The Madness of Crowdsourcing

Here’s what we know: Natalie Wood, then 16, was brutally raped in late 1954 or early 1955.

Here’s what we don’t: The rapist was Kirk Douglas.

The subject came up following his death last Wednesday at age 103, as it did following a Golden Globes appearance two years ago, and as it will Sunday night at the Oscars, following his last-minute inclusion in the Death Montage.

And really, it’s not an unreasonable suspicion. But the certainty with which it’s expressed goes beyond any fact we can nail down. As does the certainty surrounding much of the discussion about it.

The reason everyone’s so certain is because Gawker named Douglas as the rapist in 2012. Sort of. The post actually quoted an anonymous commenter on another gossip website who coyly let others think he was Robert Downey Jr., who would have heard the story from Wood’s daughter Natasha Gregson Wagner while filming Two Girls and a Guy in the late 1990s.

Downey’s publicist denied he was the anonymous commenter the next day. The comments themselves were deleted soon after Gawker published its piece, leaving that as the only record years later.

Wonkette’s Robyn Pennacchia explored the ludicrousness of using the Gawker post as a source on Thursday.

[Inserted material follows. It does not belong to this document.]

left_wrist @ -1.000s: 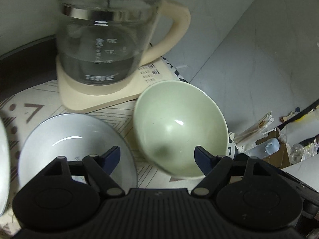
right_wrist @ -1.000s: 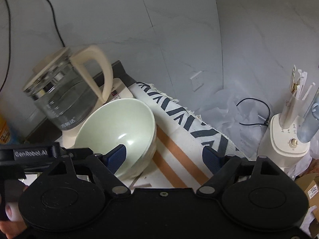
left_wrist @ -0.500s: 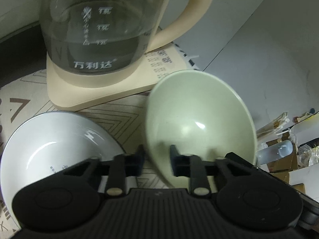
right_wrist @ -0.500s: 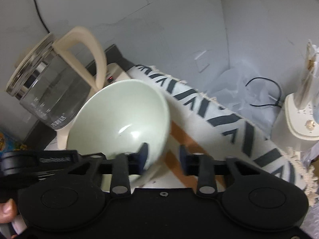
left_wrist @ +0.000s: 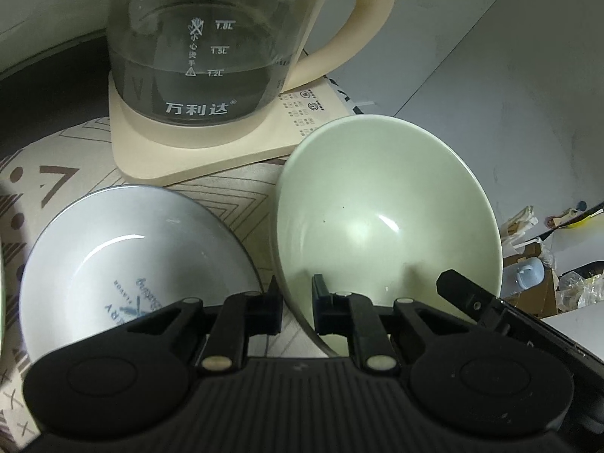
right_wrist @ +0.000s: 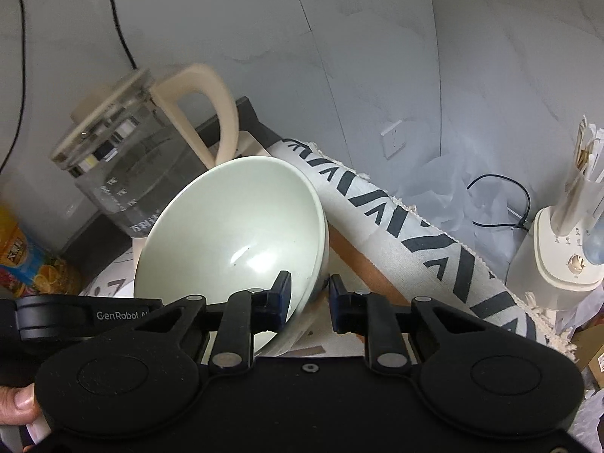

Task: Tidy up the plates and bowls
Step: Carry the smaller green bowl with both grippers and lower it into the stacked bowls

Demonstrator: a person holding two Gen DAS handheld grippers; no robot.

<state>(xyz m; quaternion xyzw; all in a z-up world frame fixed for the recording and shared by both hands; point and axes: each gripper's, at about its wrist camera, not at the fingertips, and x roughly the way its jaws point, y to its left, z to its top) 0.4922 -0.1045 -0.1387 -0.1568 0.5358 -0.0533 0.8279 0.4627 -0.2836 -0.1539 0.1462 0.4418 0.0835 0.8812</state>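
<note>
Pinching green bowl (left_wrist: 385, 222) rim: both tools (left_wrist: 296, 307) (right_wrist: 307, 302).

Two close wrist views, opposite sides of shared green bowl (left_wrist: 385, 219) (right_wrist: 234, 234).

Around me the walls (right_wrist: 377, 56) are pale grey marbled panels with thin seams, dimly lit. A white wall socket (right_wrist: 392, 139) sits low on one panel, and a black cable (right_wrist: 113, 11) hangs down another. My patterned tablecloth (right_wrist: 415, 226) drapes over the table edge; cardboard boxes (left_wrist: 528, 264) clutter the floor below.
</note>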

But it’s not the only source.

Natalie’s sister Lana — Plenty O’Toole in Diamonds Are Foreverdescribed what she knew of the rape for a podcast in 2018. (We’re linking here to a print story; we’ve listened to the podcast, and the quotes are accurate.)

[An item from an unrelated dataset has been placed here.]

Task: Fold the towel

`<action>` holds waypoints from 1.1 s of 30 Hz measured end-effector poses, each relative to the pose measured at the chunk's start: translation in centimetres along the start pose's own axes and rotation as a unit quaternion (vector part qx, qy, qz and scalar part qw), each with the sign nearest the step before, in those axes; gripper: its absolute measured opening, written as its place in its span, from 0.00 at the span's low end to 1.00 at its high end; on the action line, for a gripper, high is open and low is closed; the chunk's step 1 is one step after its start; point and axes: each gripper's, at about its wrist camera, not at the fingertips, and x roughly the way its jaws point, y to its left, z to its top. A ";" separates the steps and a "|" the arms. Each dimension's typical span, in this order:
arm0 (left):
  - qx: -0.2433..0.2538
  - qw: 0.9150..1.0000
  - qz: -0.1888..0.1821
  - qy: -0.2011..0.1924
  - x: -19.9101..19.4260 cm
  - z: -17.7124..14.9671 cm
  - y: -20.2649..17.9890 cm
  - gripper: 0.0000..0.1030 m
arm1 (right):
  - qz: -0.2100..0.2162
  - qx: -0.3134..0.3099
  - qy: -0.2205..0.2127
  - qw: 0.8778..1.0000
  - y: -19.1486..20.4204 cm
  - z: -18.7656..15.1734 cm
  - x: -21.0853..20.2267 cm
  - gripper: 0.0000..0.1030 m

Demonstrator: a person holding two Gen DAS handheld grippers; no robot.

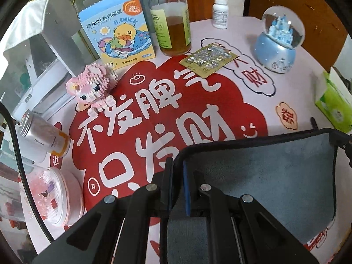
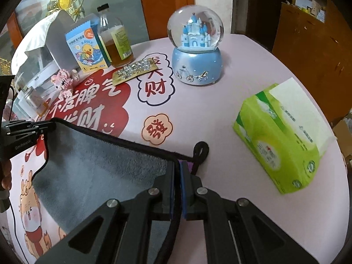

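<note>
A grey towel (image 1: 275, 180) with a black hem is held lifted above the pink and red tablecloth (image 1: 154, 114). My left gripper (image 1: 177, 165) is shut on the towel's near-left corner. My right gripper (image 2: 178, 167) is shut on the opposite corner of the towel (image 2: 99, 165), by its black hanging loop (image 2: 201, 151). The left gripper also shows at the left edge of the right wrist view (image 2: 47, 127), pinching the far corner. The top hem runs taut between the two grippers; the rest hangs down below them.
Along the table's back stand a duck-print box (image 1: 118, 33), a bottle of amber liquid (image 1: 171, 22), a white pill bottle (image 1: 220, 13), a foil blister pack (image 1: 209, 59) and a blue snow globe (image 1: 279, 41). A green tissue pack (image 2: 283, 138) lies right. A pink block figure (image 1: 92, 85), a can (image 1: 44, 134) and a round tub (image 1: 55, 195) sit left.
</note>
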 end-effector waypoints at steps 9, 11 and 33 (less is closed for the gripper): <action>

As she tells it, Lana Wood was 8 at the time, and she and their mother waited in a car outside the Chateau Marmont during what they thought was a meeting with a Hollywood producer. She remembers a very uncomfortable drive home, but she didn’t learn what transpired until years later.

She does not name the rapist.

Natalie Wood never did, either. She never even talked about the rape itself, at least publicly. In 1950s America, you didn’t talk about something like that. If you were an actress in 1950s America, you definitely didn’t talk about it.

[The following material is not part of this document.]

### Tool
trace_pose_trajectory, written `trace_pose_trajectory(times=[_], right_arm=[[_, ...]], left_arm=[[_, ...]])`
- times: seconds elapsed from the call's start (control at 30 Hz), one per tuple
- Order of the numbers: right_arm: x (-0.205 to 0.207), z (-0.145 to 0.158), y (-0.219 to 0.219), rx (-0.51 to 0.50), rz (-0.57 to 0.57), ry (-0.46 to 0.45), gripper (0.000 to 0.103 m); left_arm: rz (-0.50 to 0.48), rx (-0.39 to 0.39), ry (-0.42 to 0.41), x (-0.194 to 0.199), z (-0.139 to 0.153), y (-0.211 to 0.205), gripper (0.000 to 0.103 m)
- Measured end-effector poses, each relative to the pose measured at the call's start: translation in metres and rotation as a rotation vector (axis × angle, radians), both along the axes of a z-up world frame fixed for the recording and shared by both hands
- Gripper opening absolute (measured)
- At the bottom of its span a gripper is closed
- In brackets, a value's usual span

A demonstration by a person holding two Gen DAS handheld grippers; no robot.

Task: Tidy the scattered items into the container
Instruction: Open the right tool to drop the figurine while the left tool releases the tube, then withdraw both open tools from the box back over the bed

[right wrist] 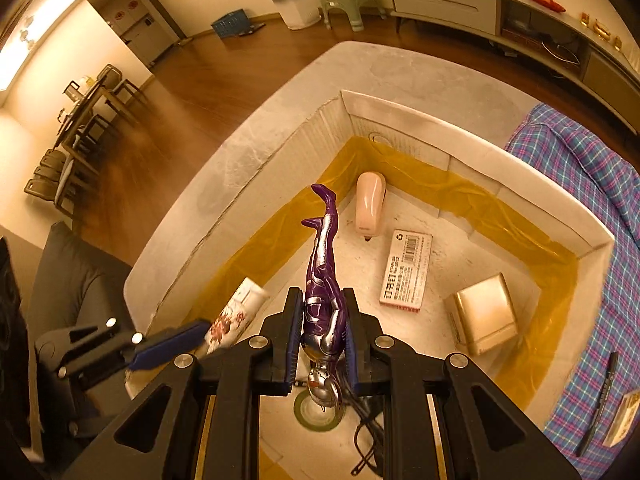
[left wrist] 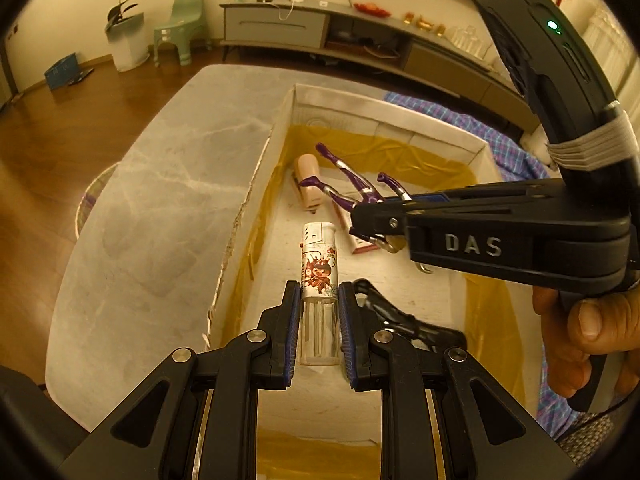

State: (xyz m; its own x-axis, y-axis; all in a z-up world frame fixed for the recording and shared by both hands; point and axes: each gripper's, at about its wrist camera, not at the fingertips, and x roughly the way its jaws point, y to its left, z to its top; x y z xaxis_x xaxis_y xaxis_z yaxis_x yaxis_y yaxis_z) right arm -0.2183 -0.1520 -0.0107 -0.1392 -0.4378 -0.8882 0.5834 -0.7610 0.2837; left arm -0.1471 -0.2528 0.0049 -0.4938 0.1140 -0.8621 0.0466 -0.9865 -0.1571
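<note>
- The left gripper (left wrist: 319,294) has its blue-padded fingers (left wrist: 291,320) closed on a clear plastic cylinder with a white cap and a red cartoon print (left wrist: 319,268). It grips near the transparent bottom end, so the printed length points forward over the box floor.
- That cylinder hangs inside the white foam box lined with yellow tape (left wrist: 280,128), near its left wall. It seems held low so it can be set down rather than dropped.
- The right gripper (right wrist: 322,344) is clamped on a purple and silver toy figure (right wrist: 323,280) at the torso. The head points back towards the camera and the legs stick out ahead, which keeps the thin limbs clear of the pads.
- The figure is also over the box, above the middle of its floor and not touching it, as far as I can judge.
- Already lying in the box: a pale pink stapler (right wrist: 370,204) by the far wall, a white barcoded packet (right wrist: 408,270), a shiny gold rectangular case (right wrist: 484,314), a green tape roll (right wrist: 316,414) and some black cord (right wrist: 368,444).
- A black pen (right wrist: 598,400) lies outside on the blue and pink checked cloth (right wrist: 580,168), so the tidying looks unfinished.
- The box sits on the grey marble bench (left wrist: 152,208).
</note>
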Motion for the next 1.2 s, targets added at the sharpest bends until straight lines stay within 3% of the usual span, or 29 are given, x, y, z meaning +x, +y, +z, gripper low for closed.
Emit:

And yet, people will tell you that the rape — and Kirk Douglas — was talked about, for years. Gawker says as much, but they link to a Google search long since overwhelmed with more recent hits.

Still, we found some 2004 chatter in Google Groups about the rape and considering some suspects — including Douglas. With so much of today’s conversational certainty so difficult to nail down, we were happy to find something.

(“Who raped Natalie Wood?” the thread begins. Second response: “Kobe Bryant”. Time flies.)

The question came up because of an ABC docudrama just aired, directed by Peter Bogdanovich. The show covers the rape, but attributes it to fictional character “Roy Tremaine”. The script was based on two biographies — and one of those is where the public story actually originates.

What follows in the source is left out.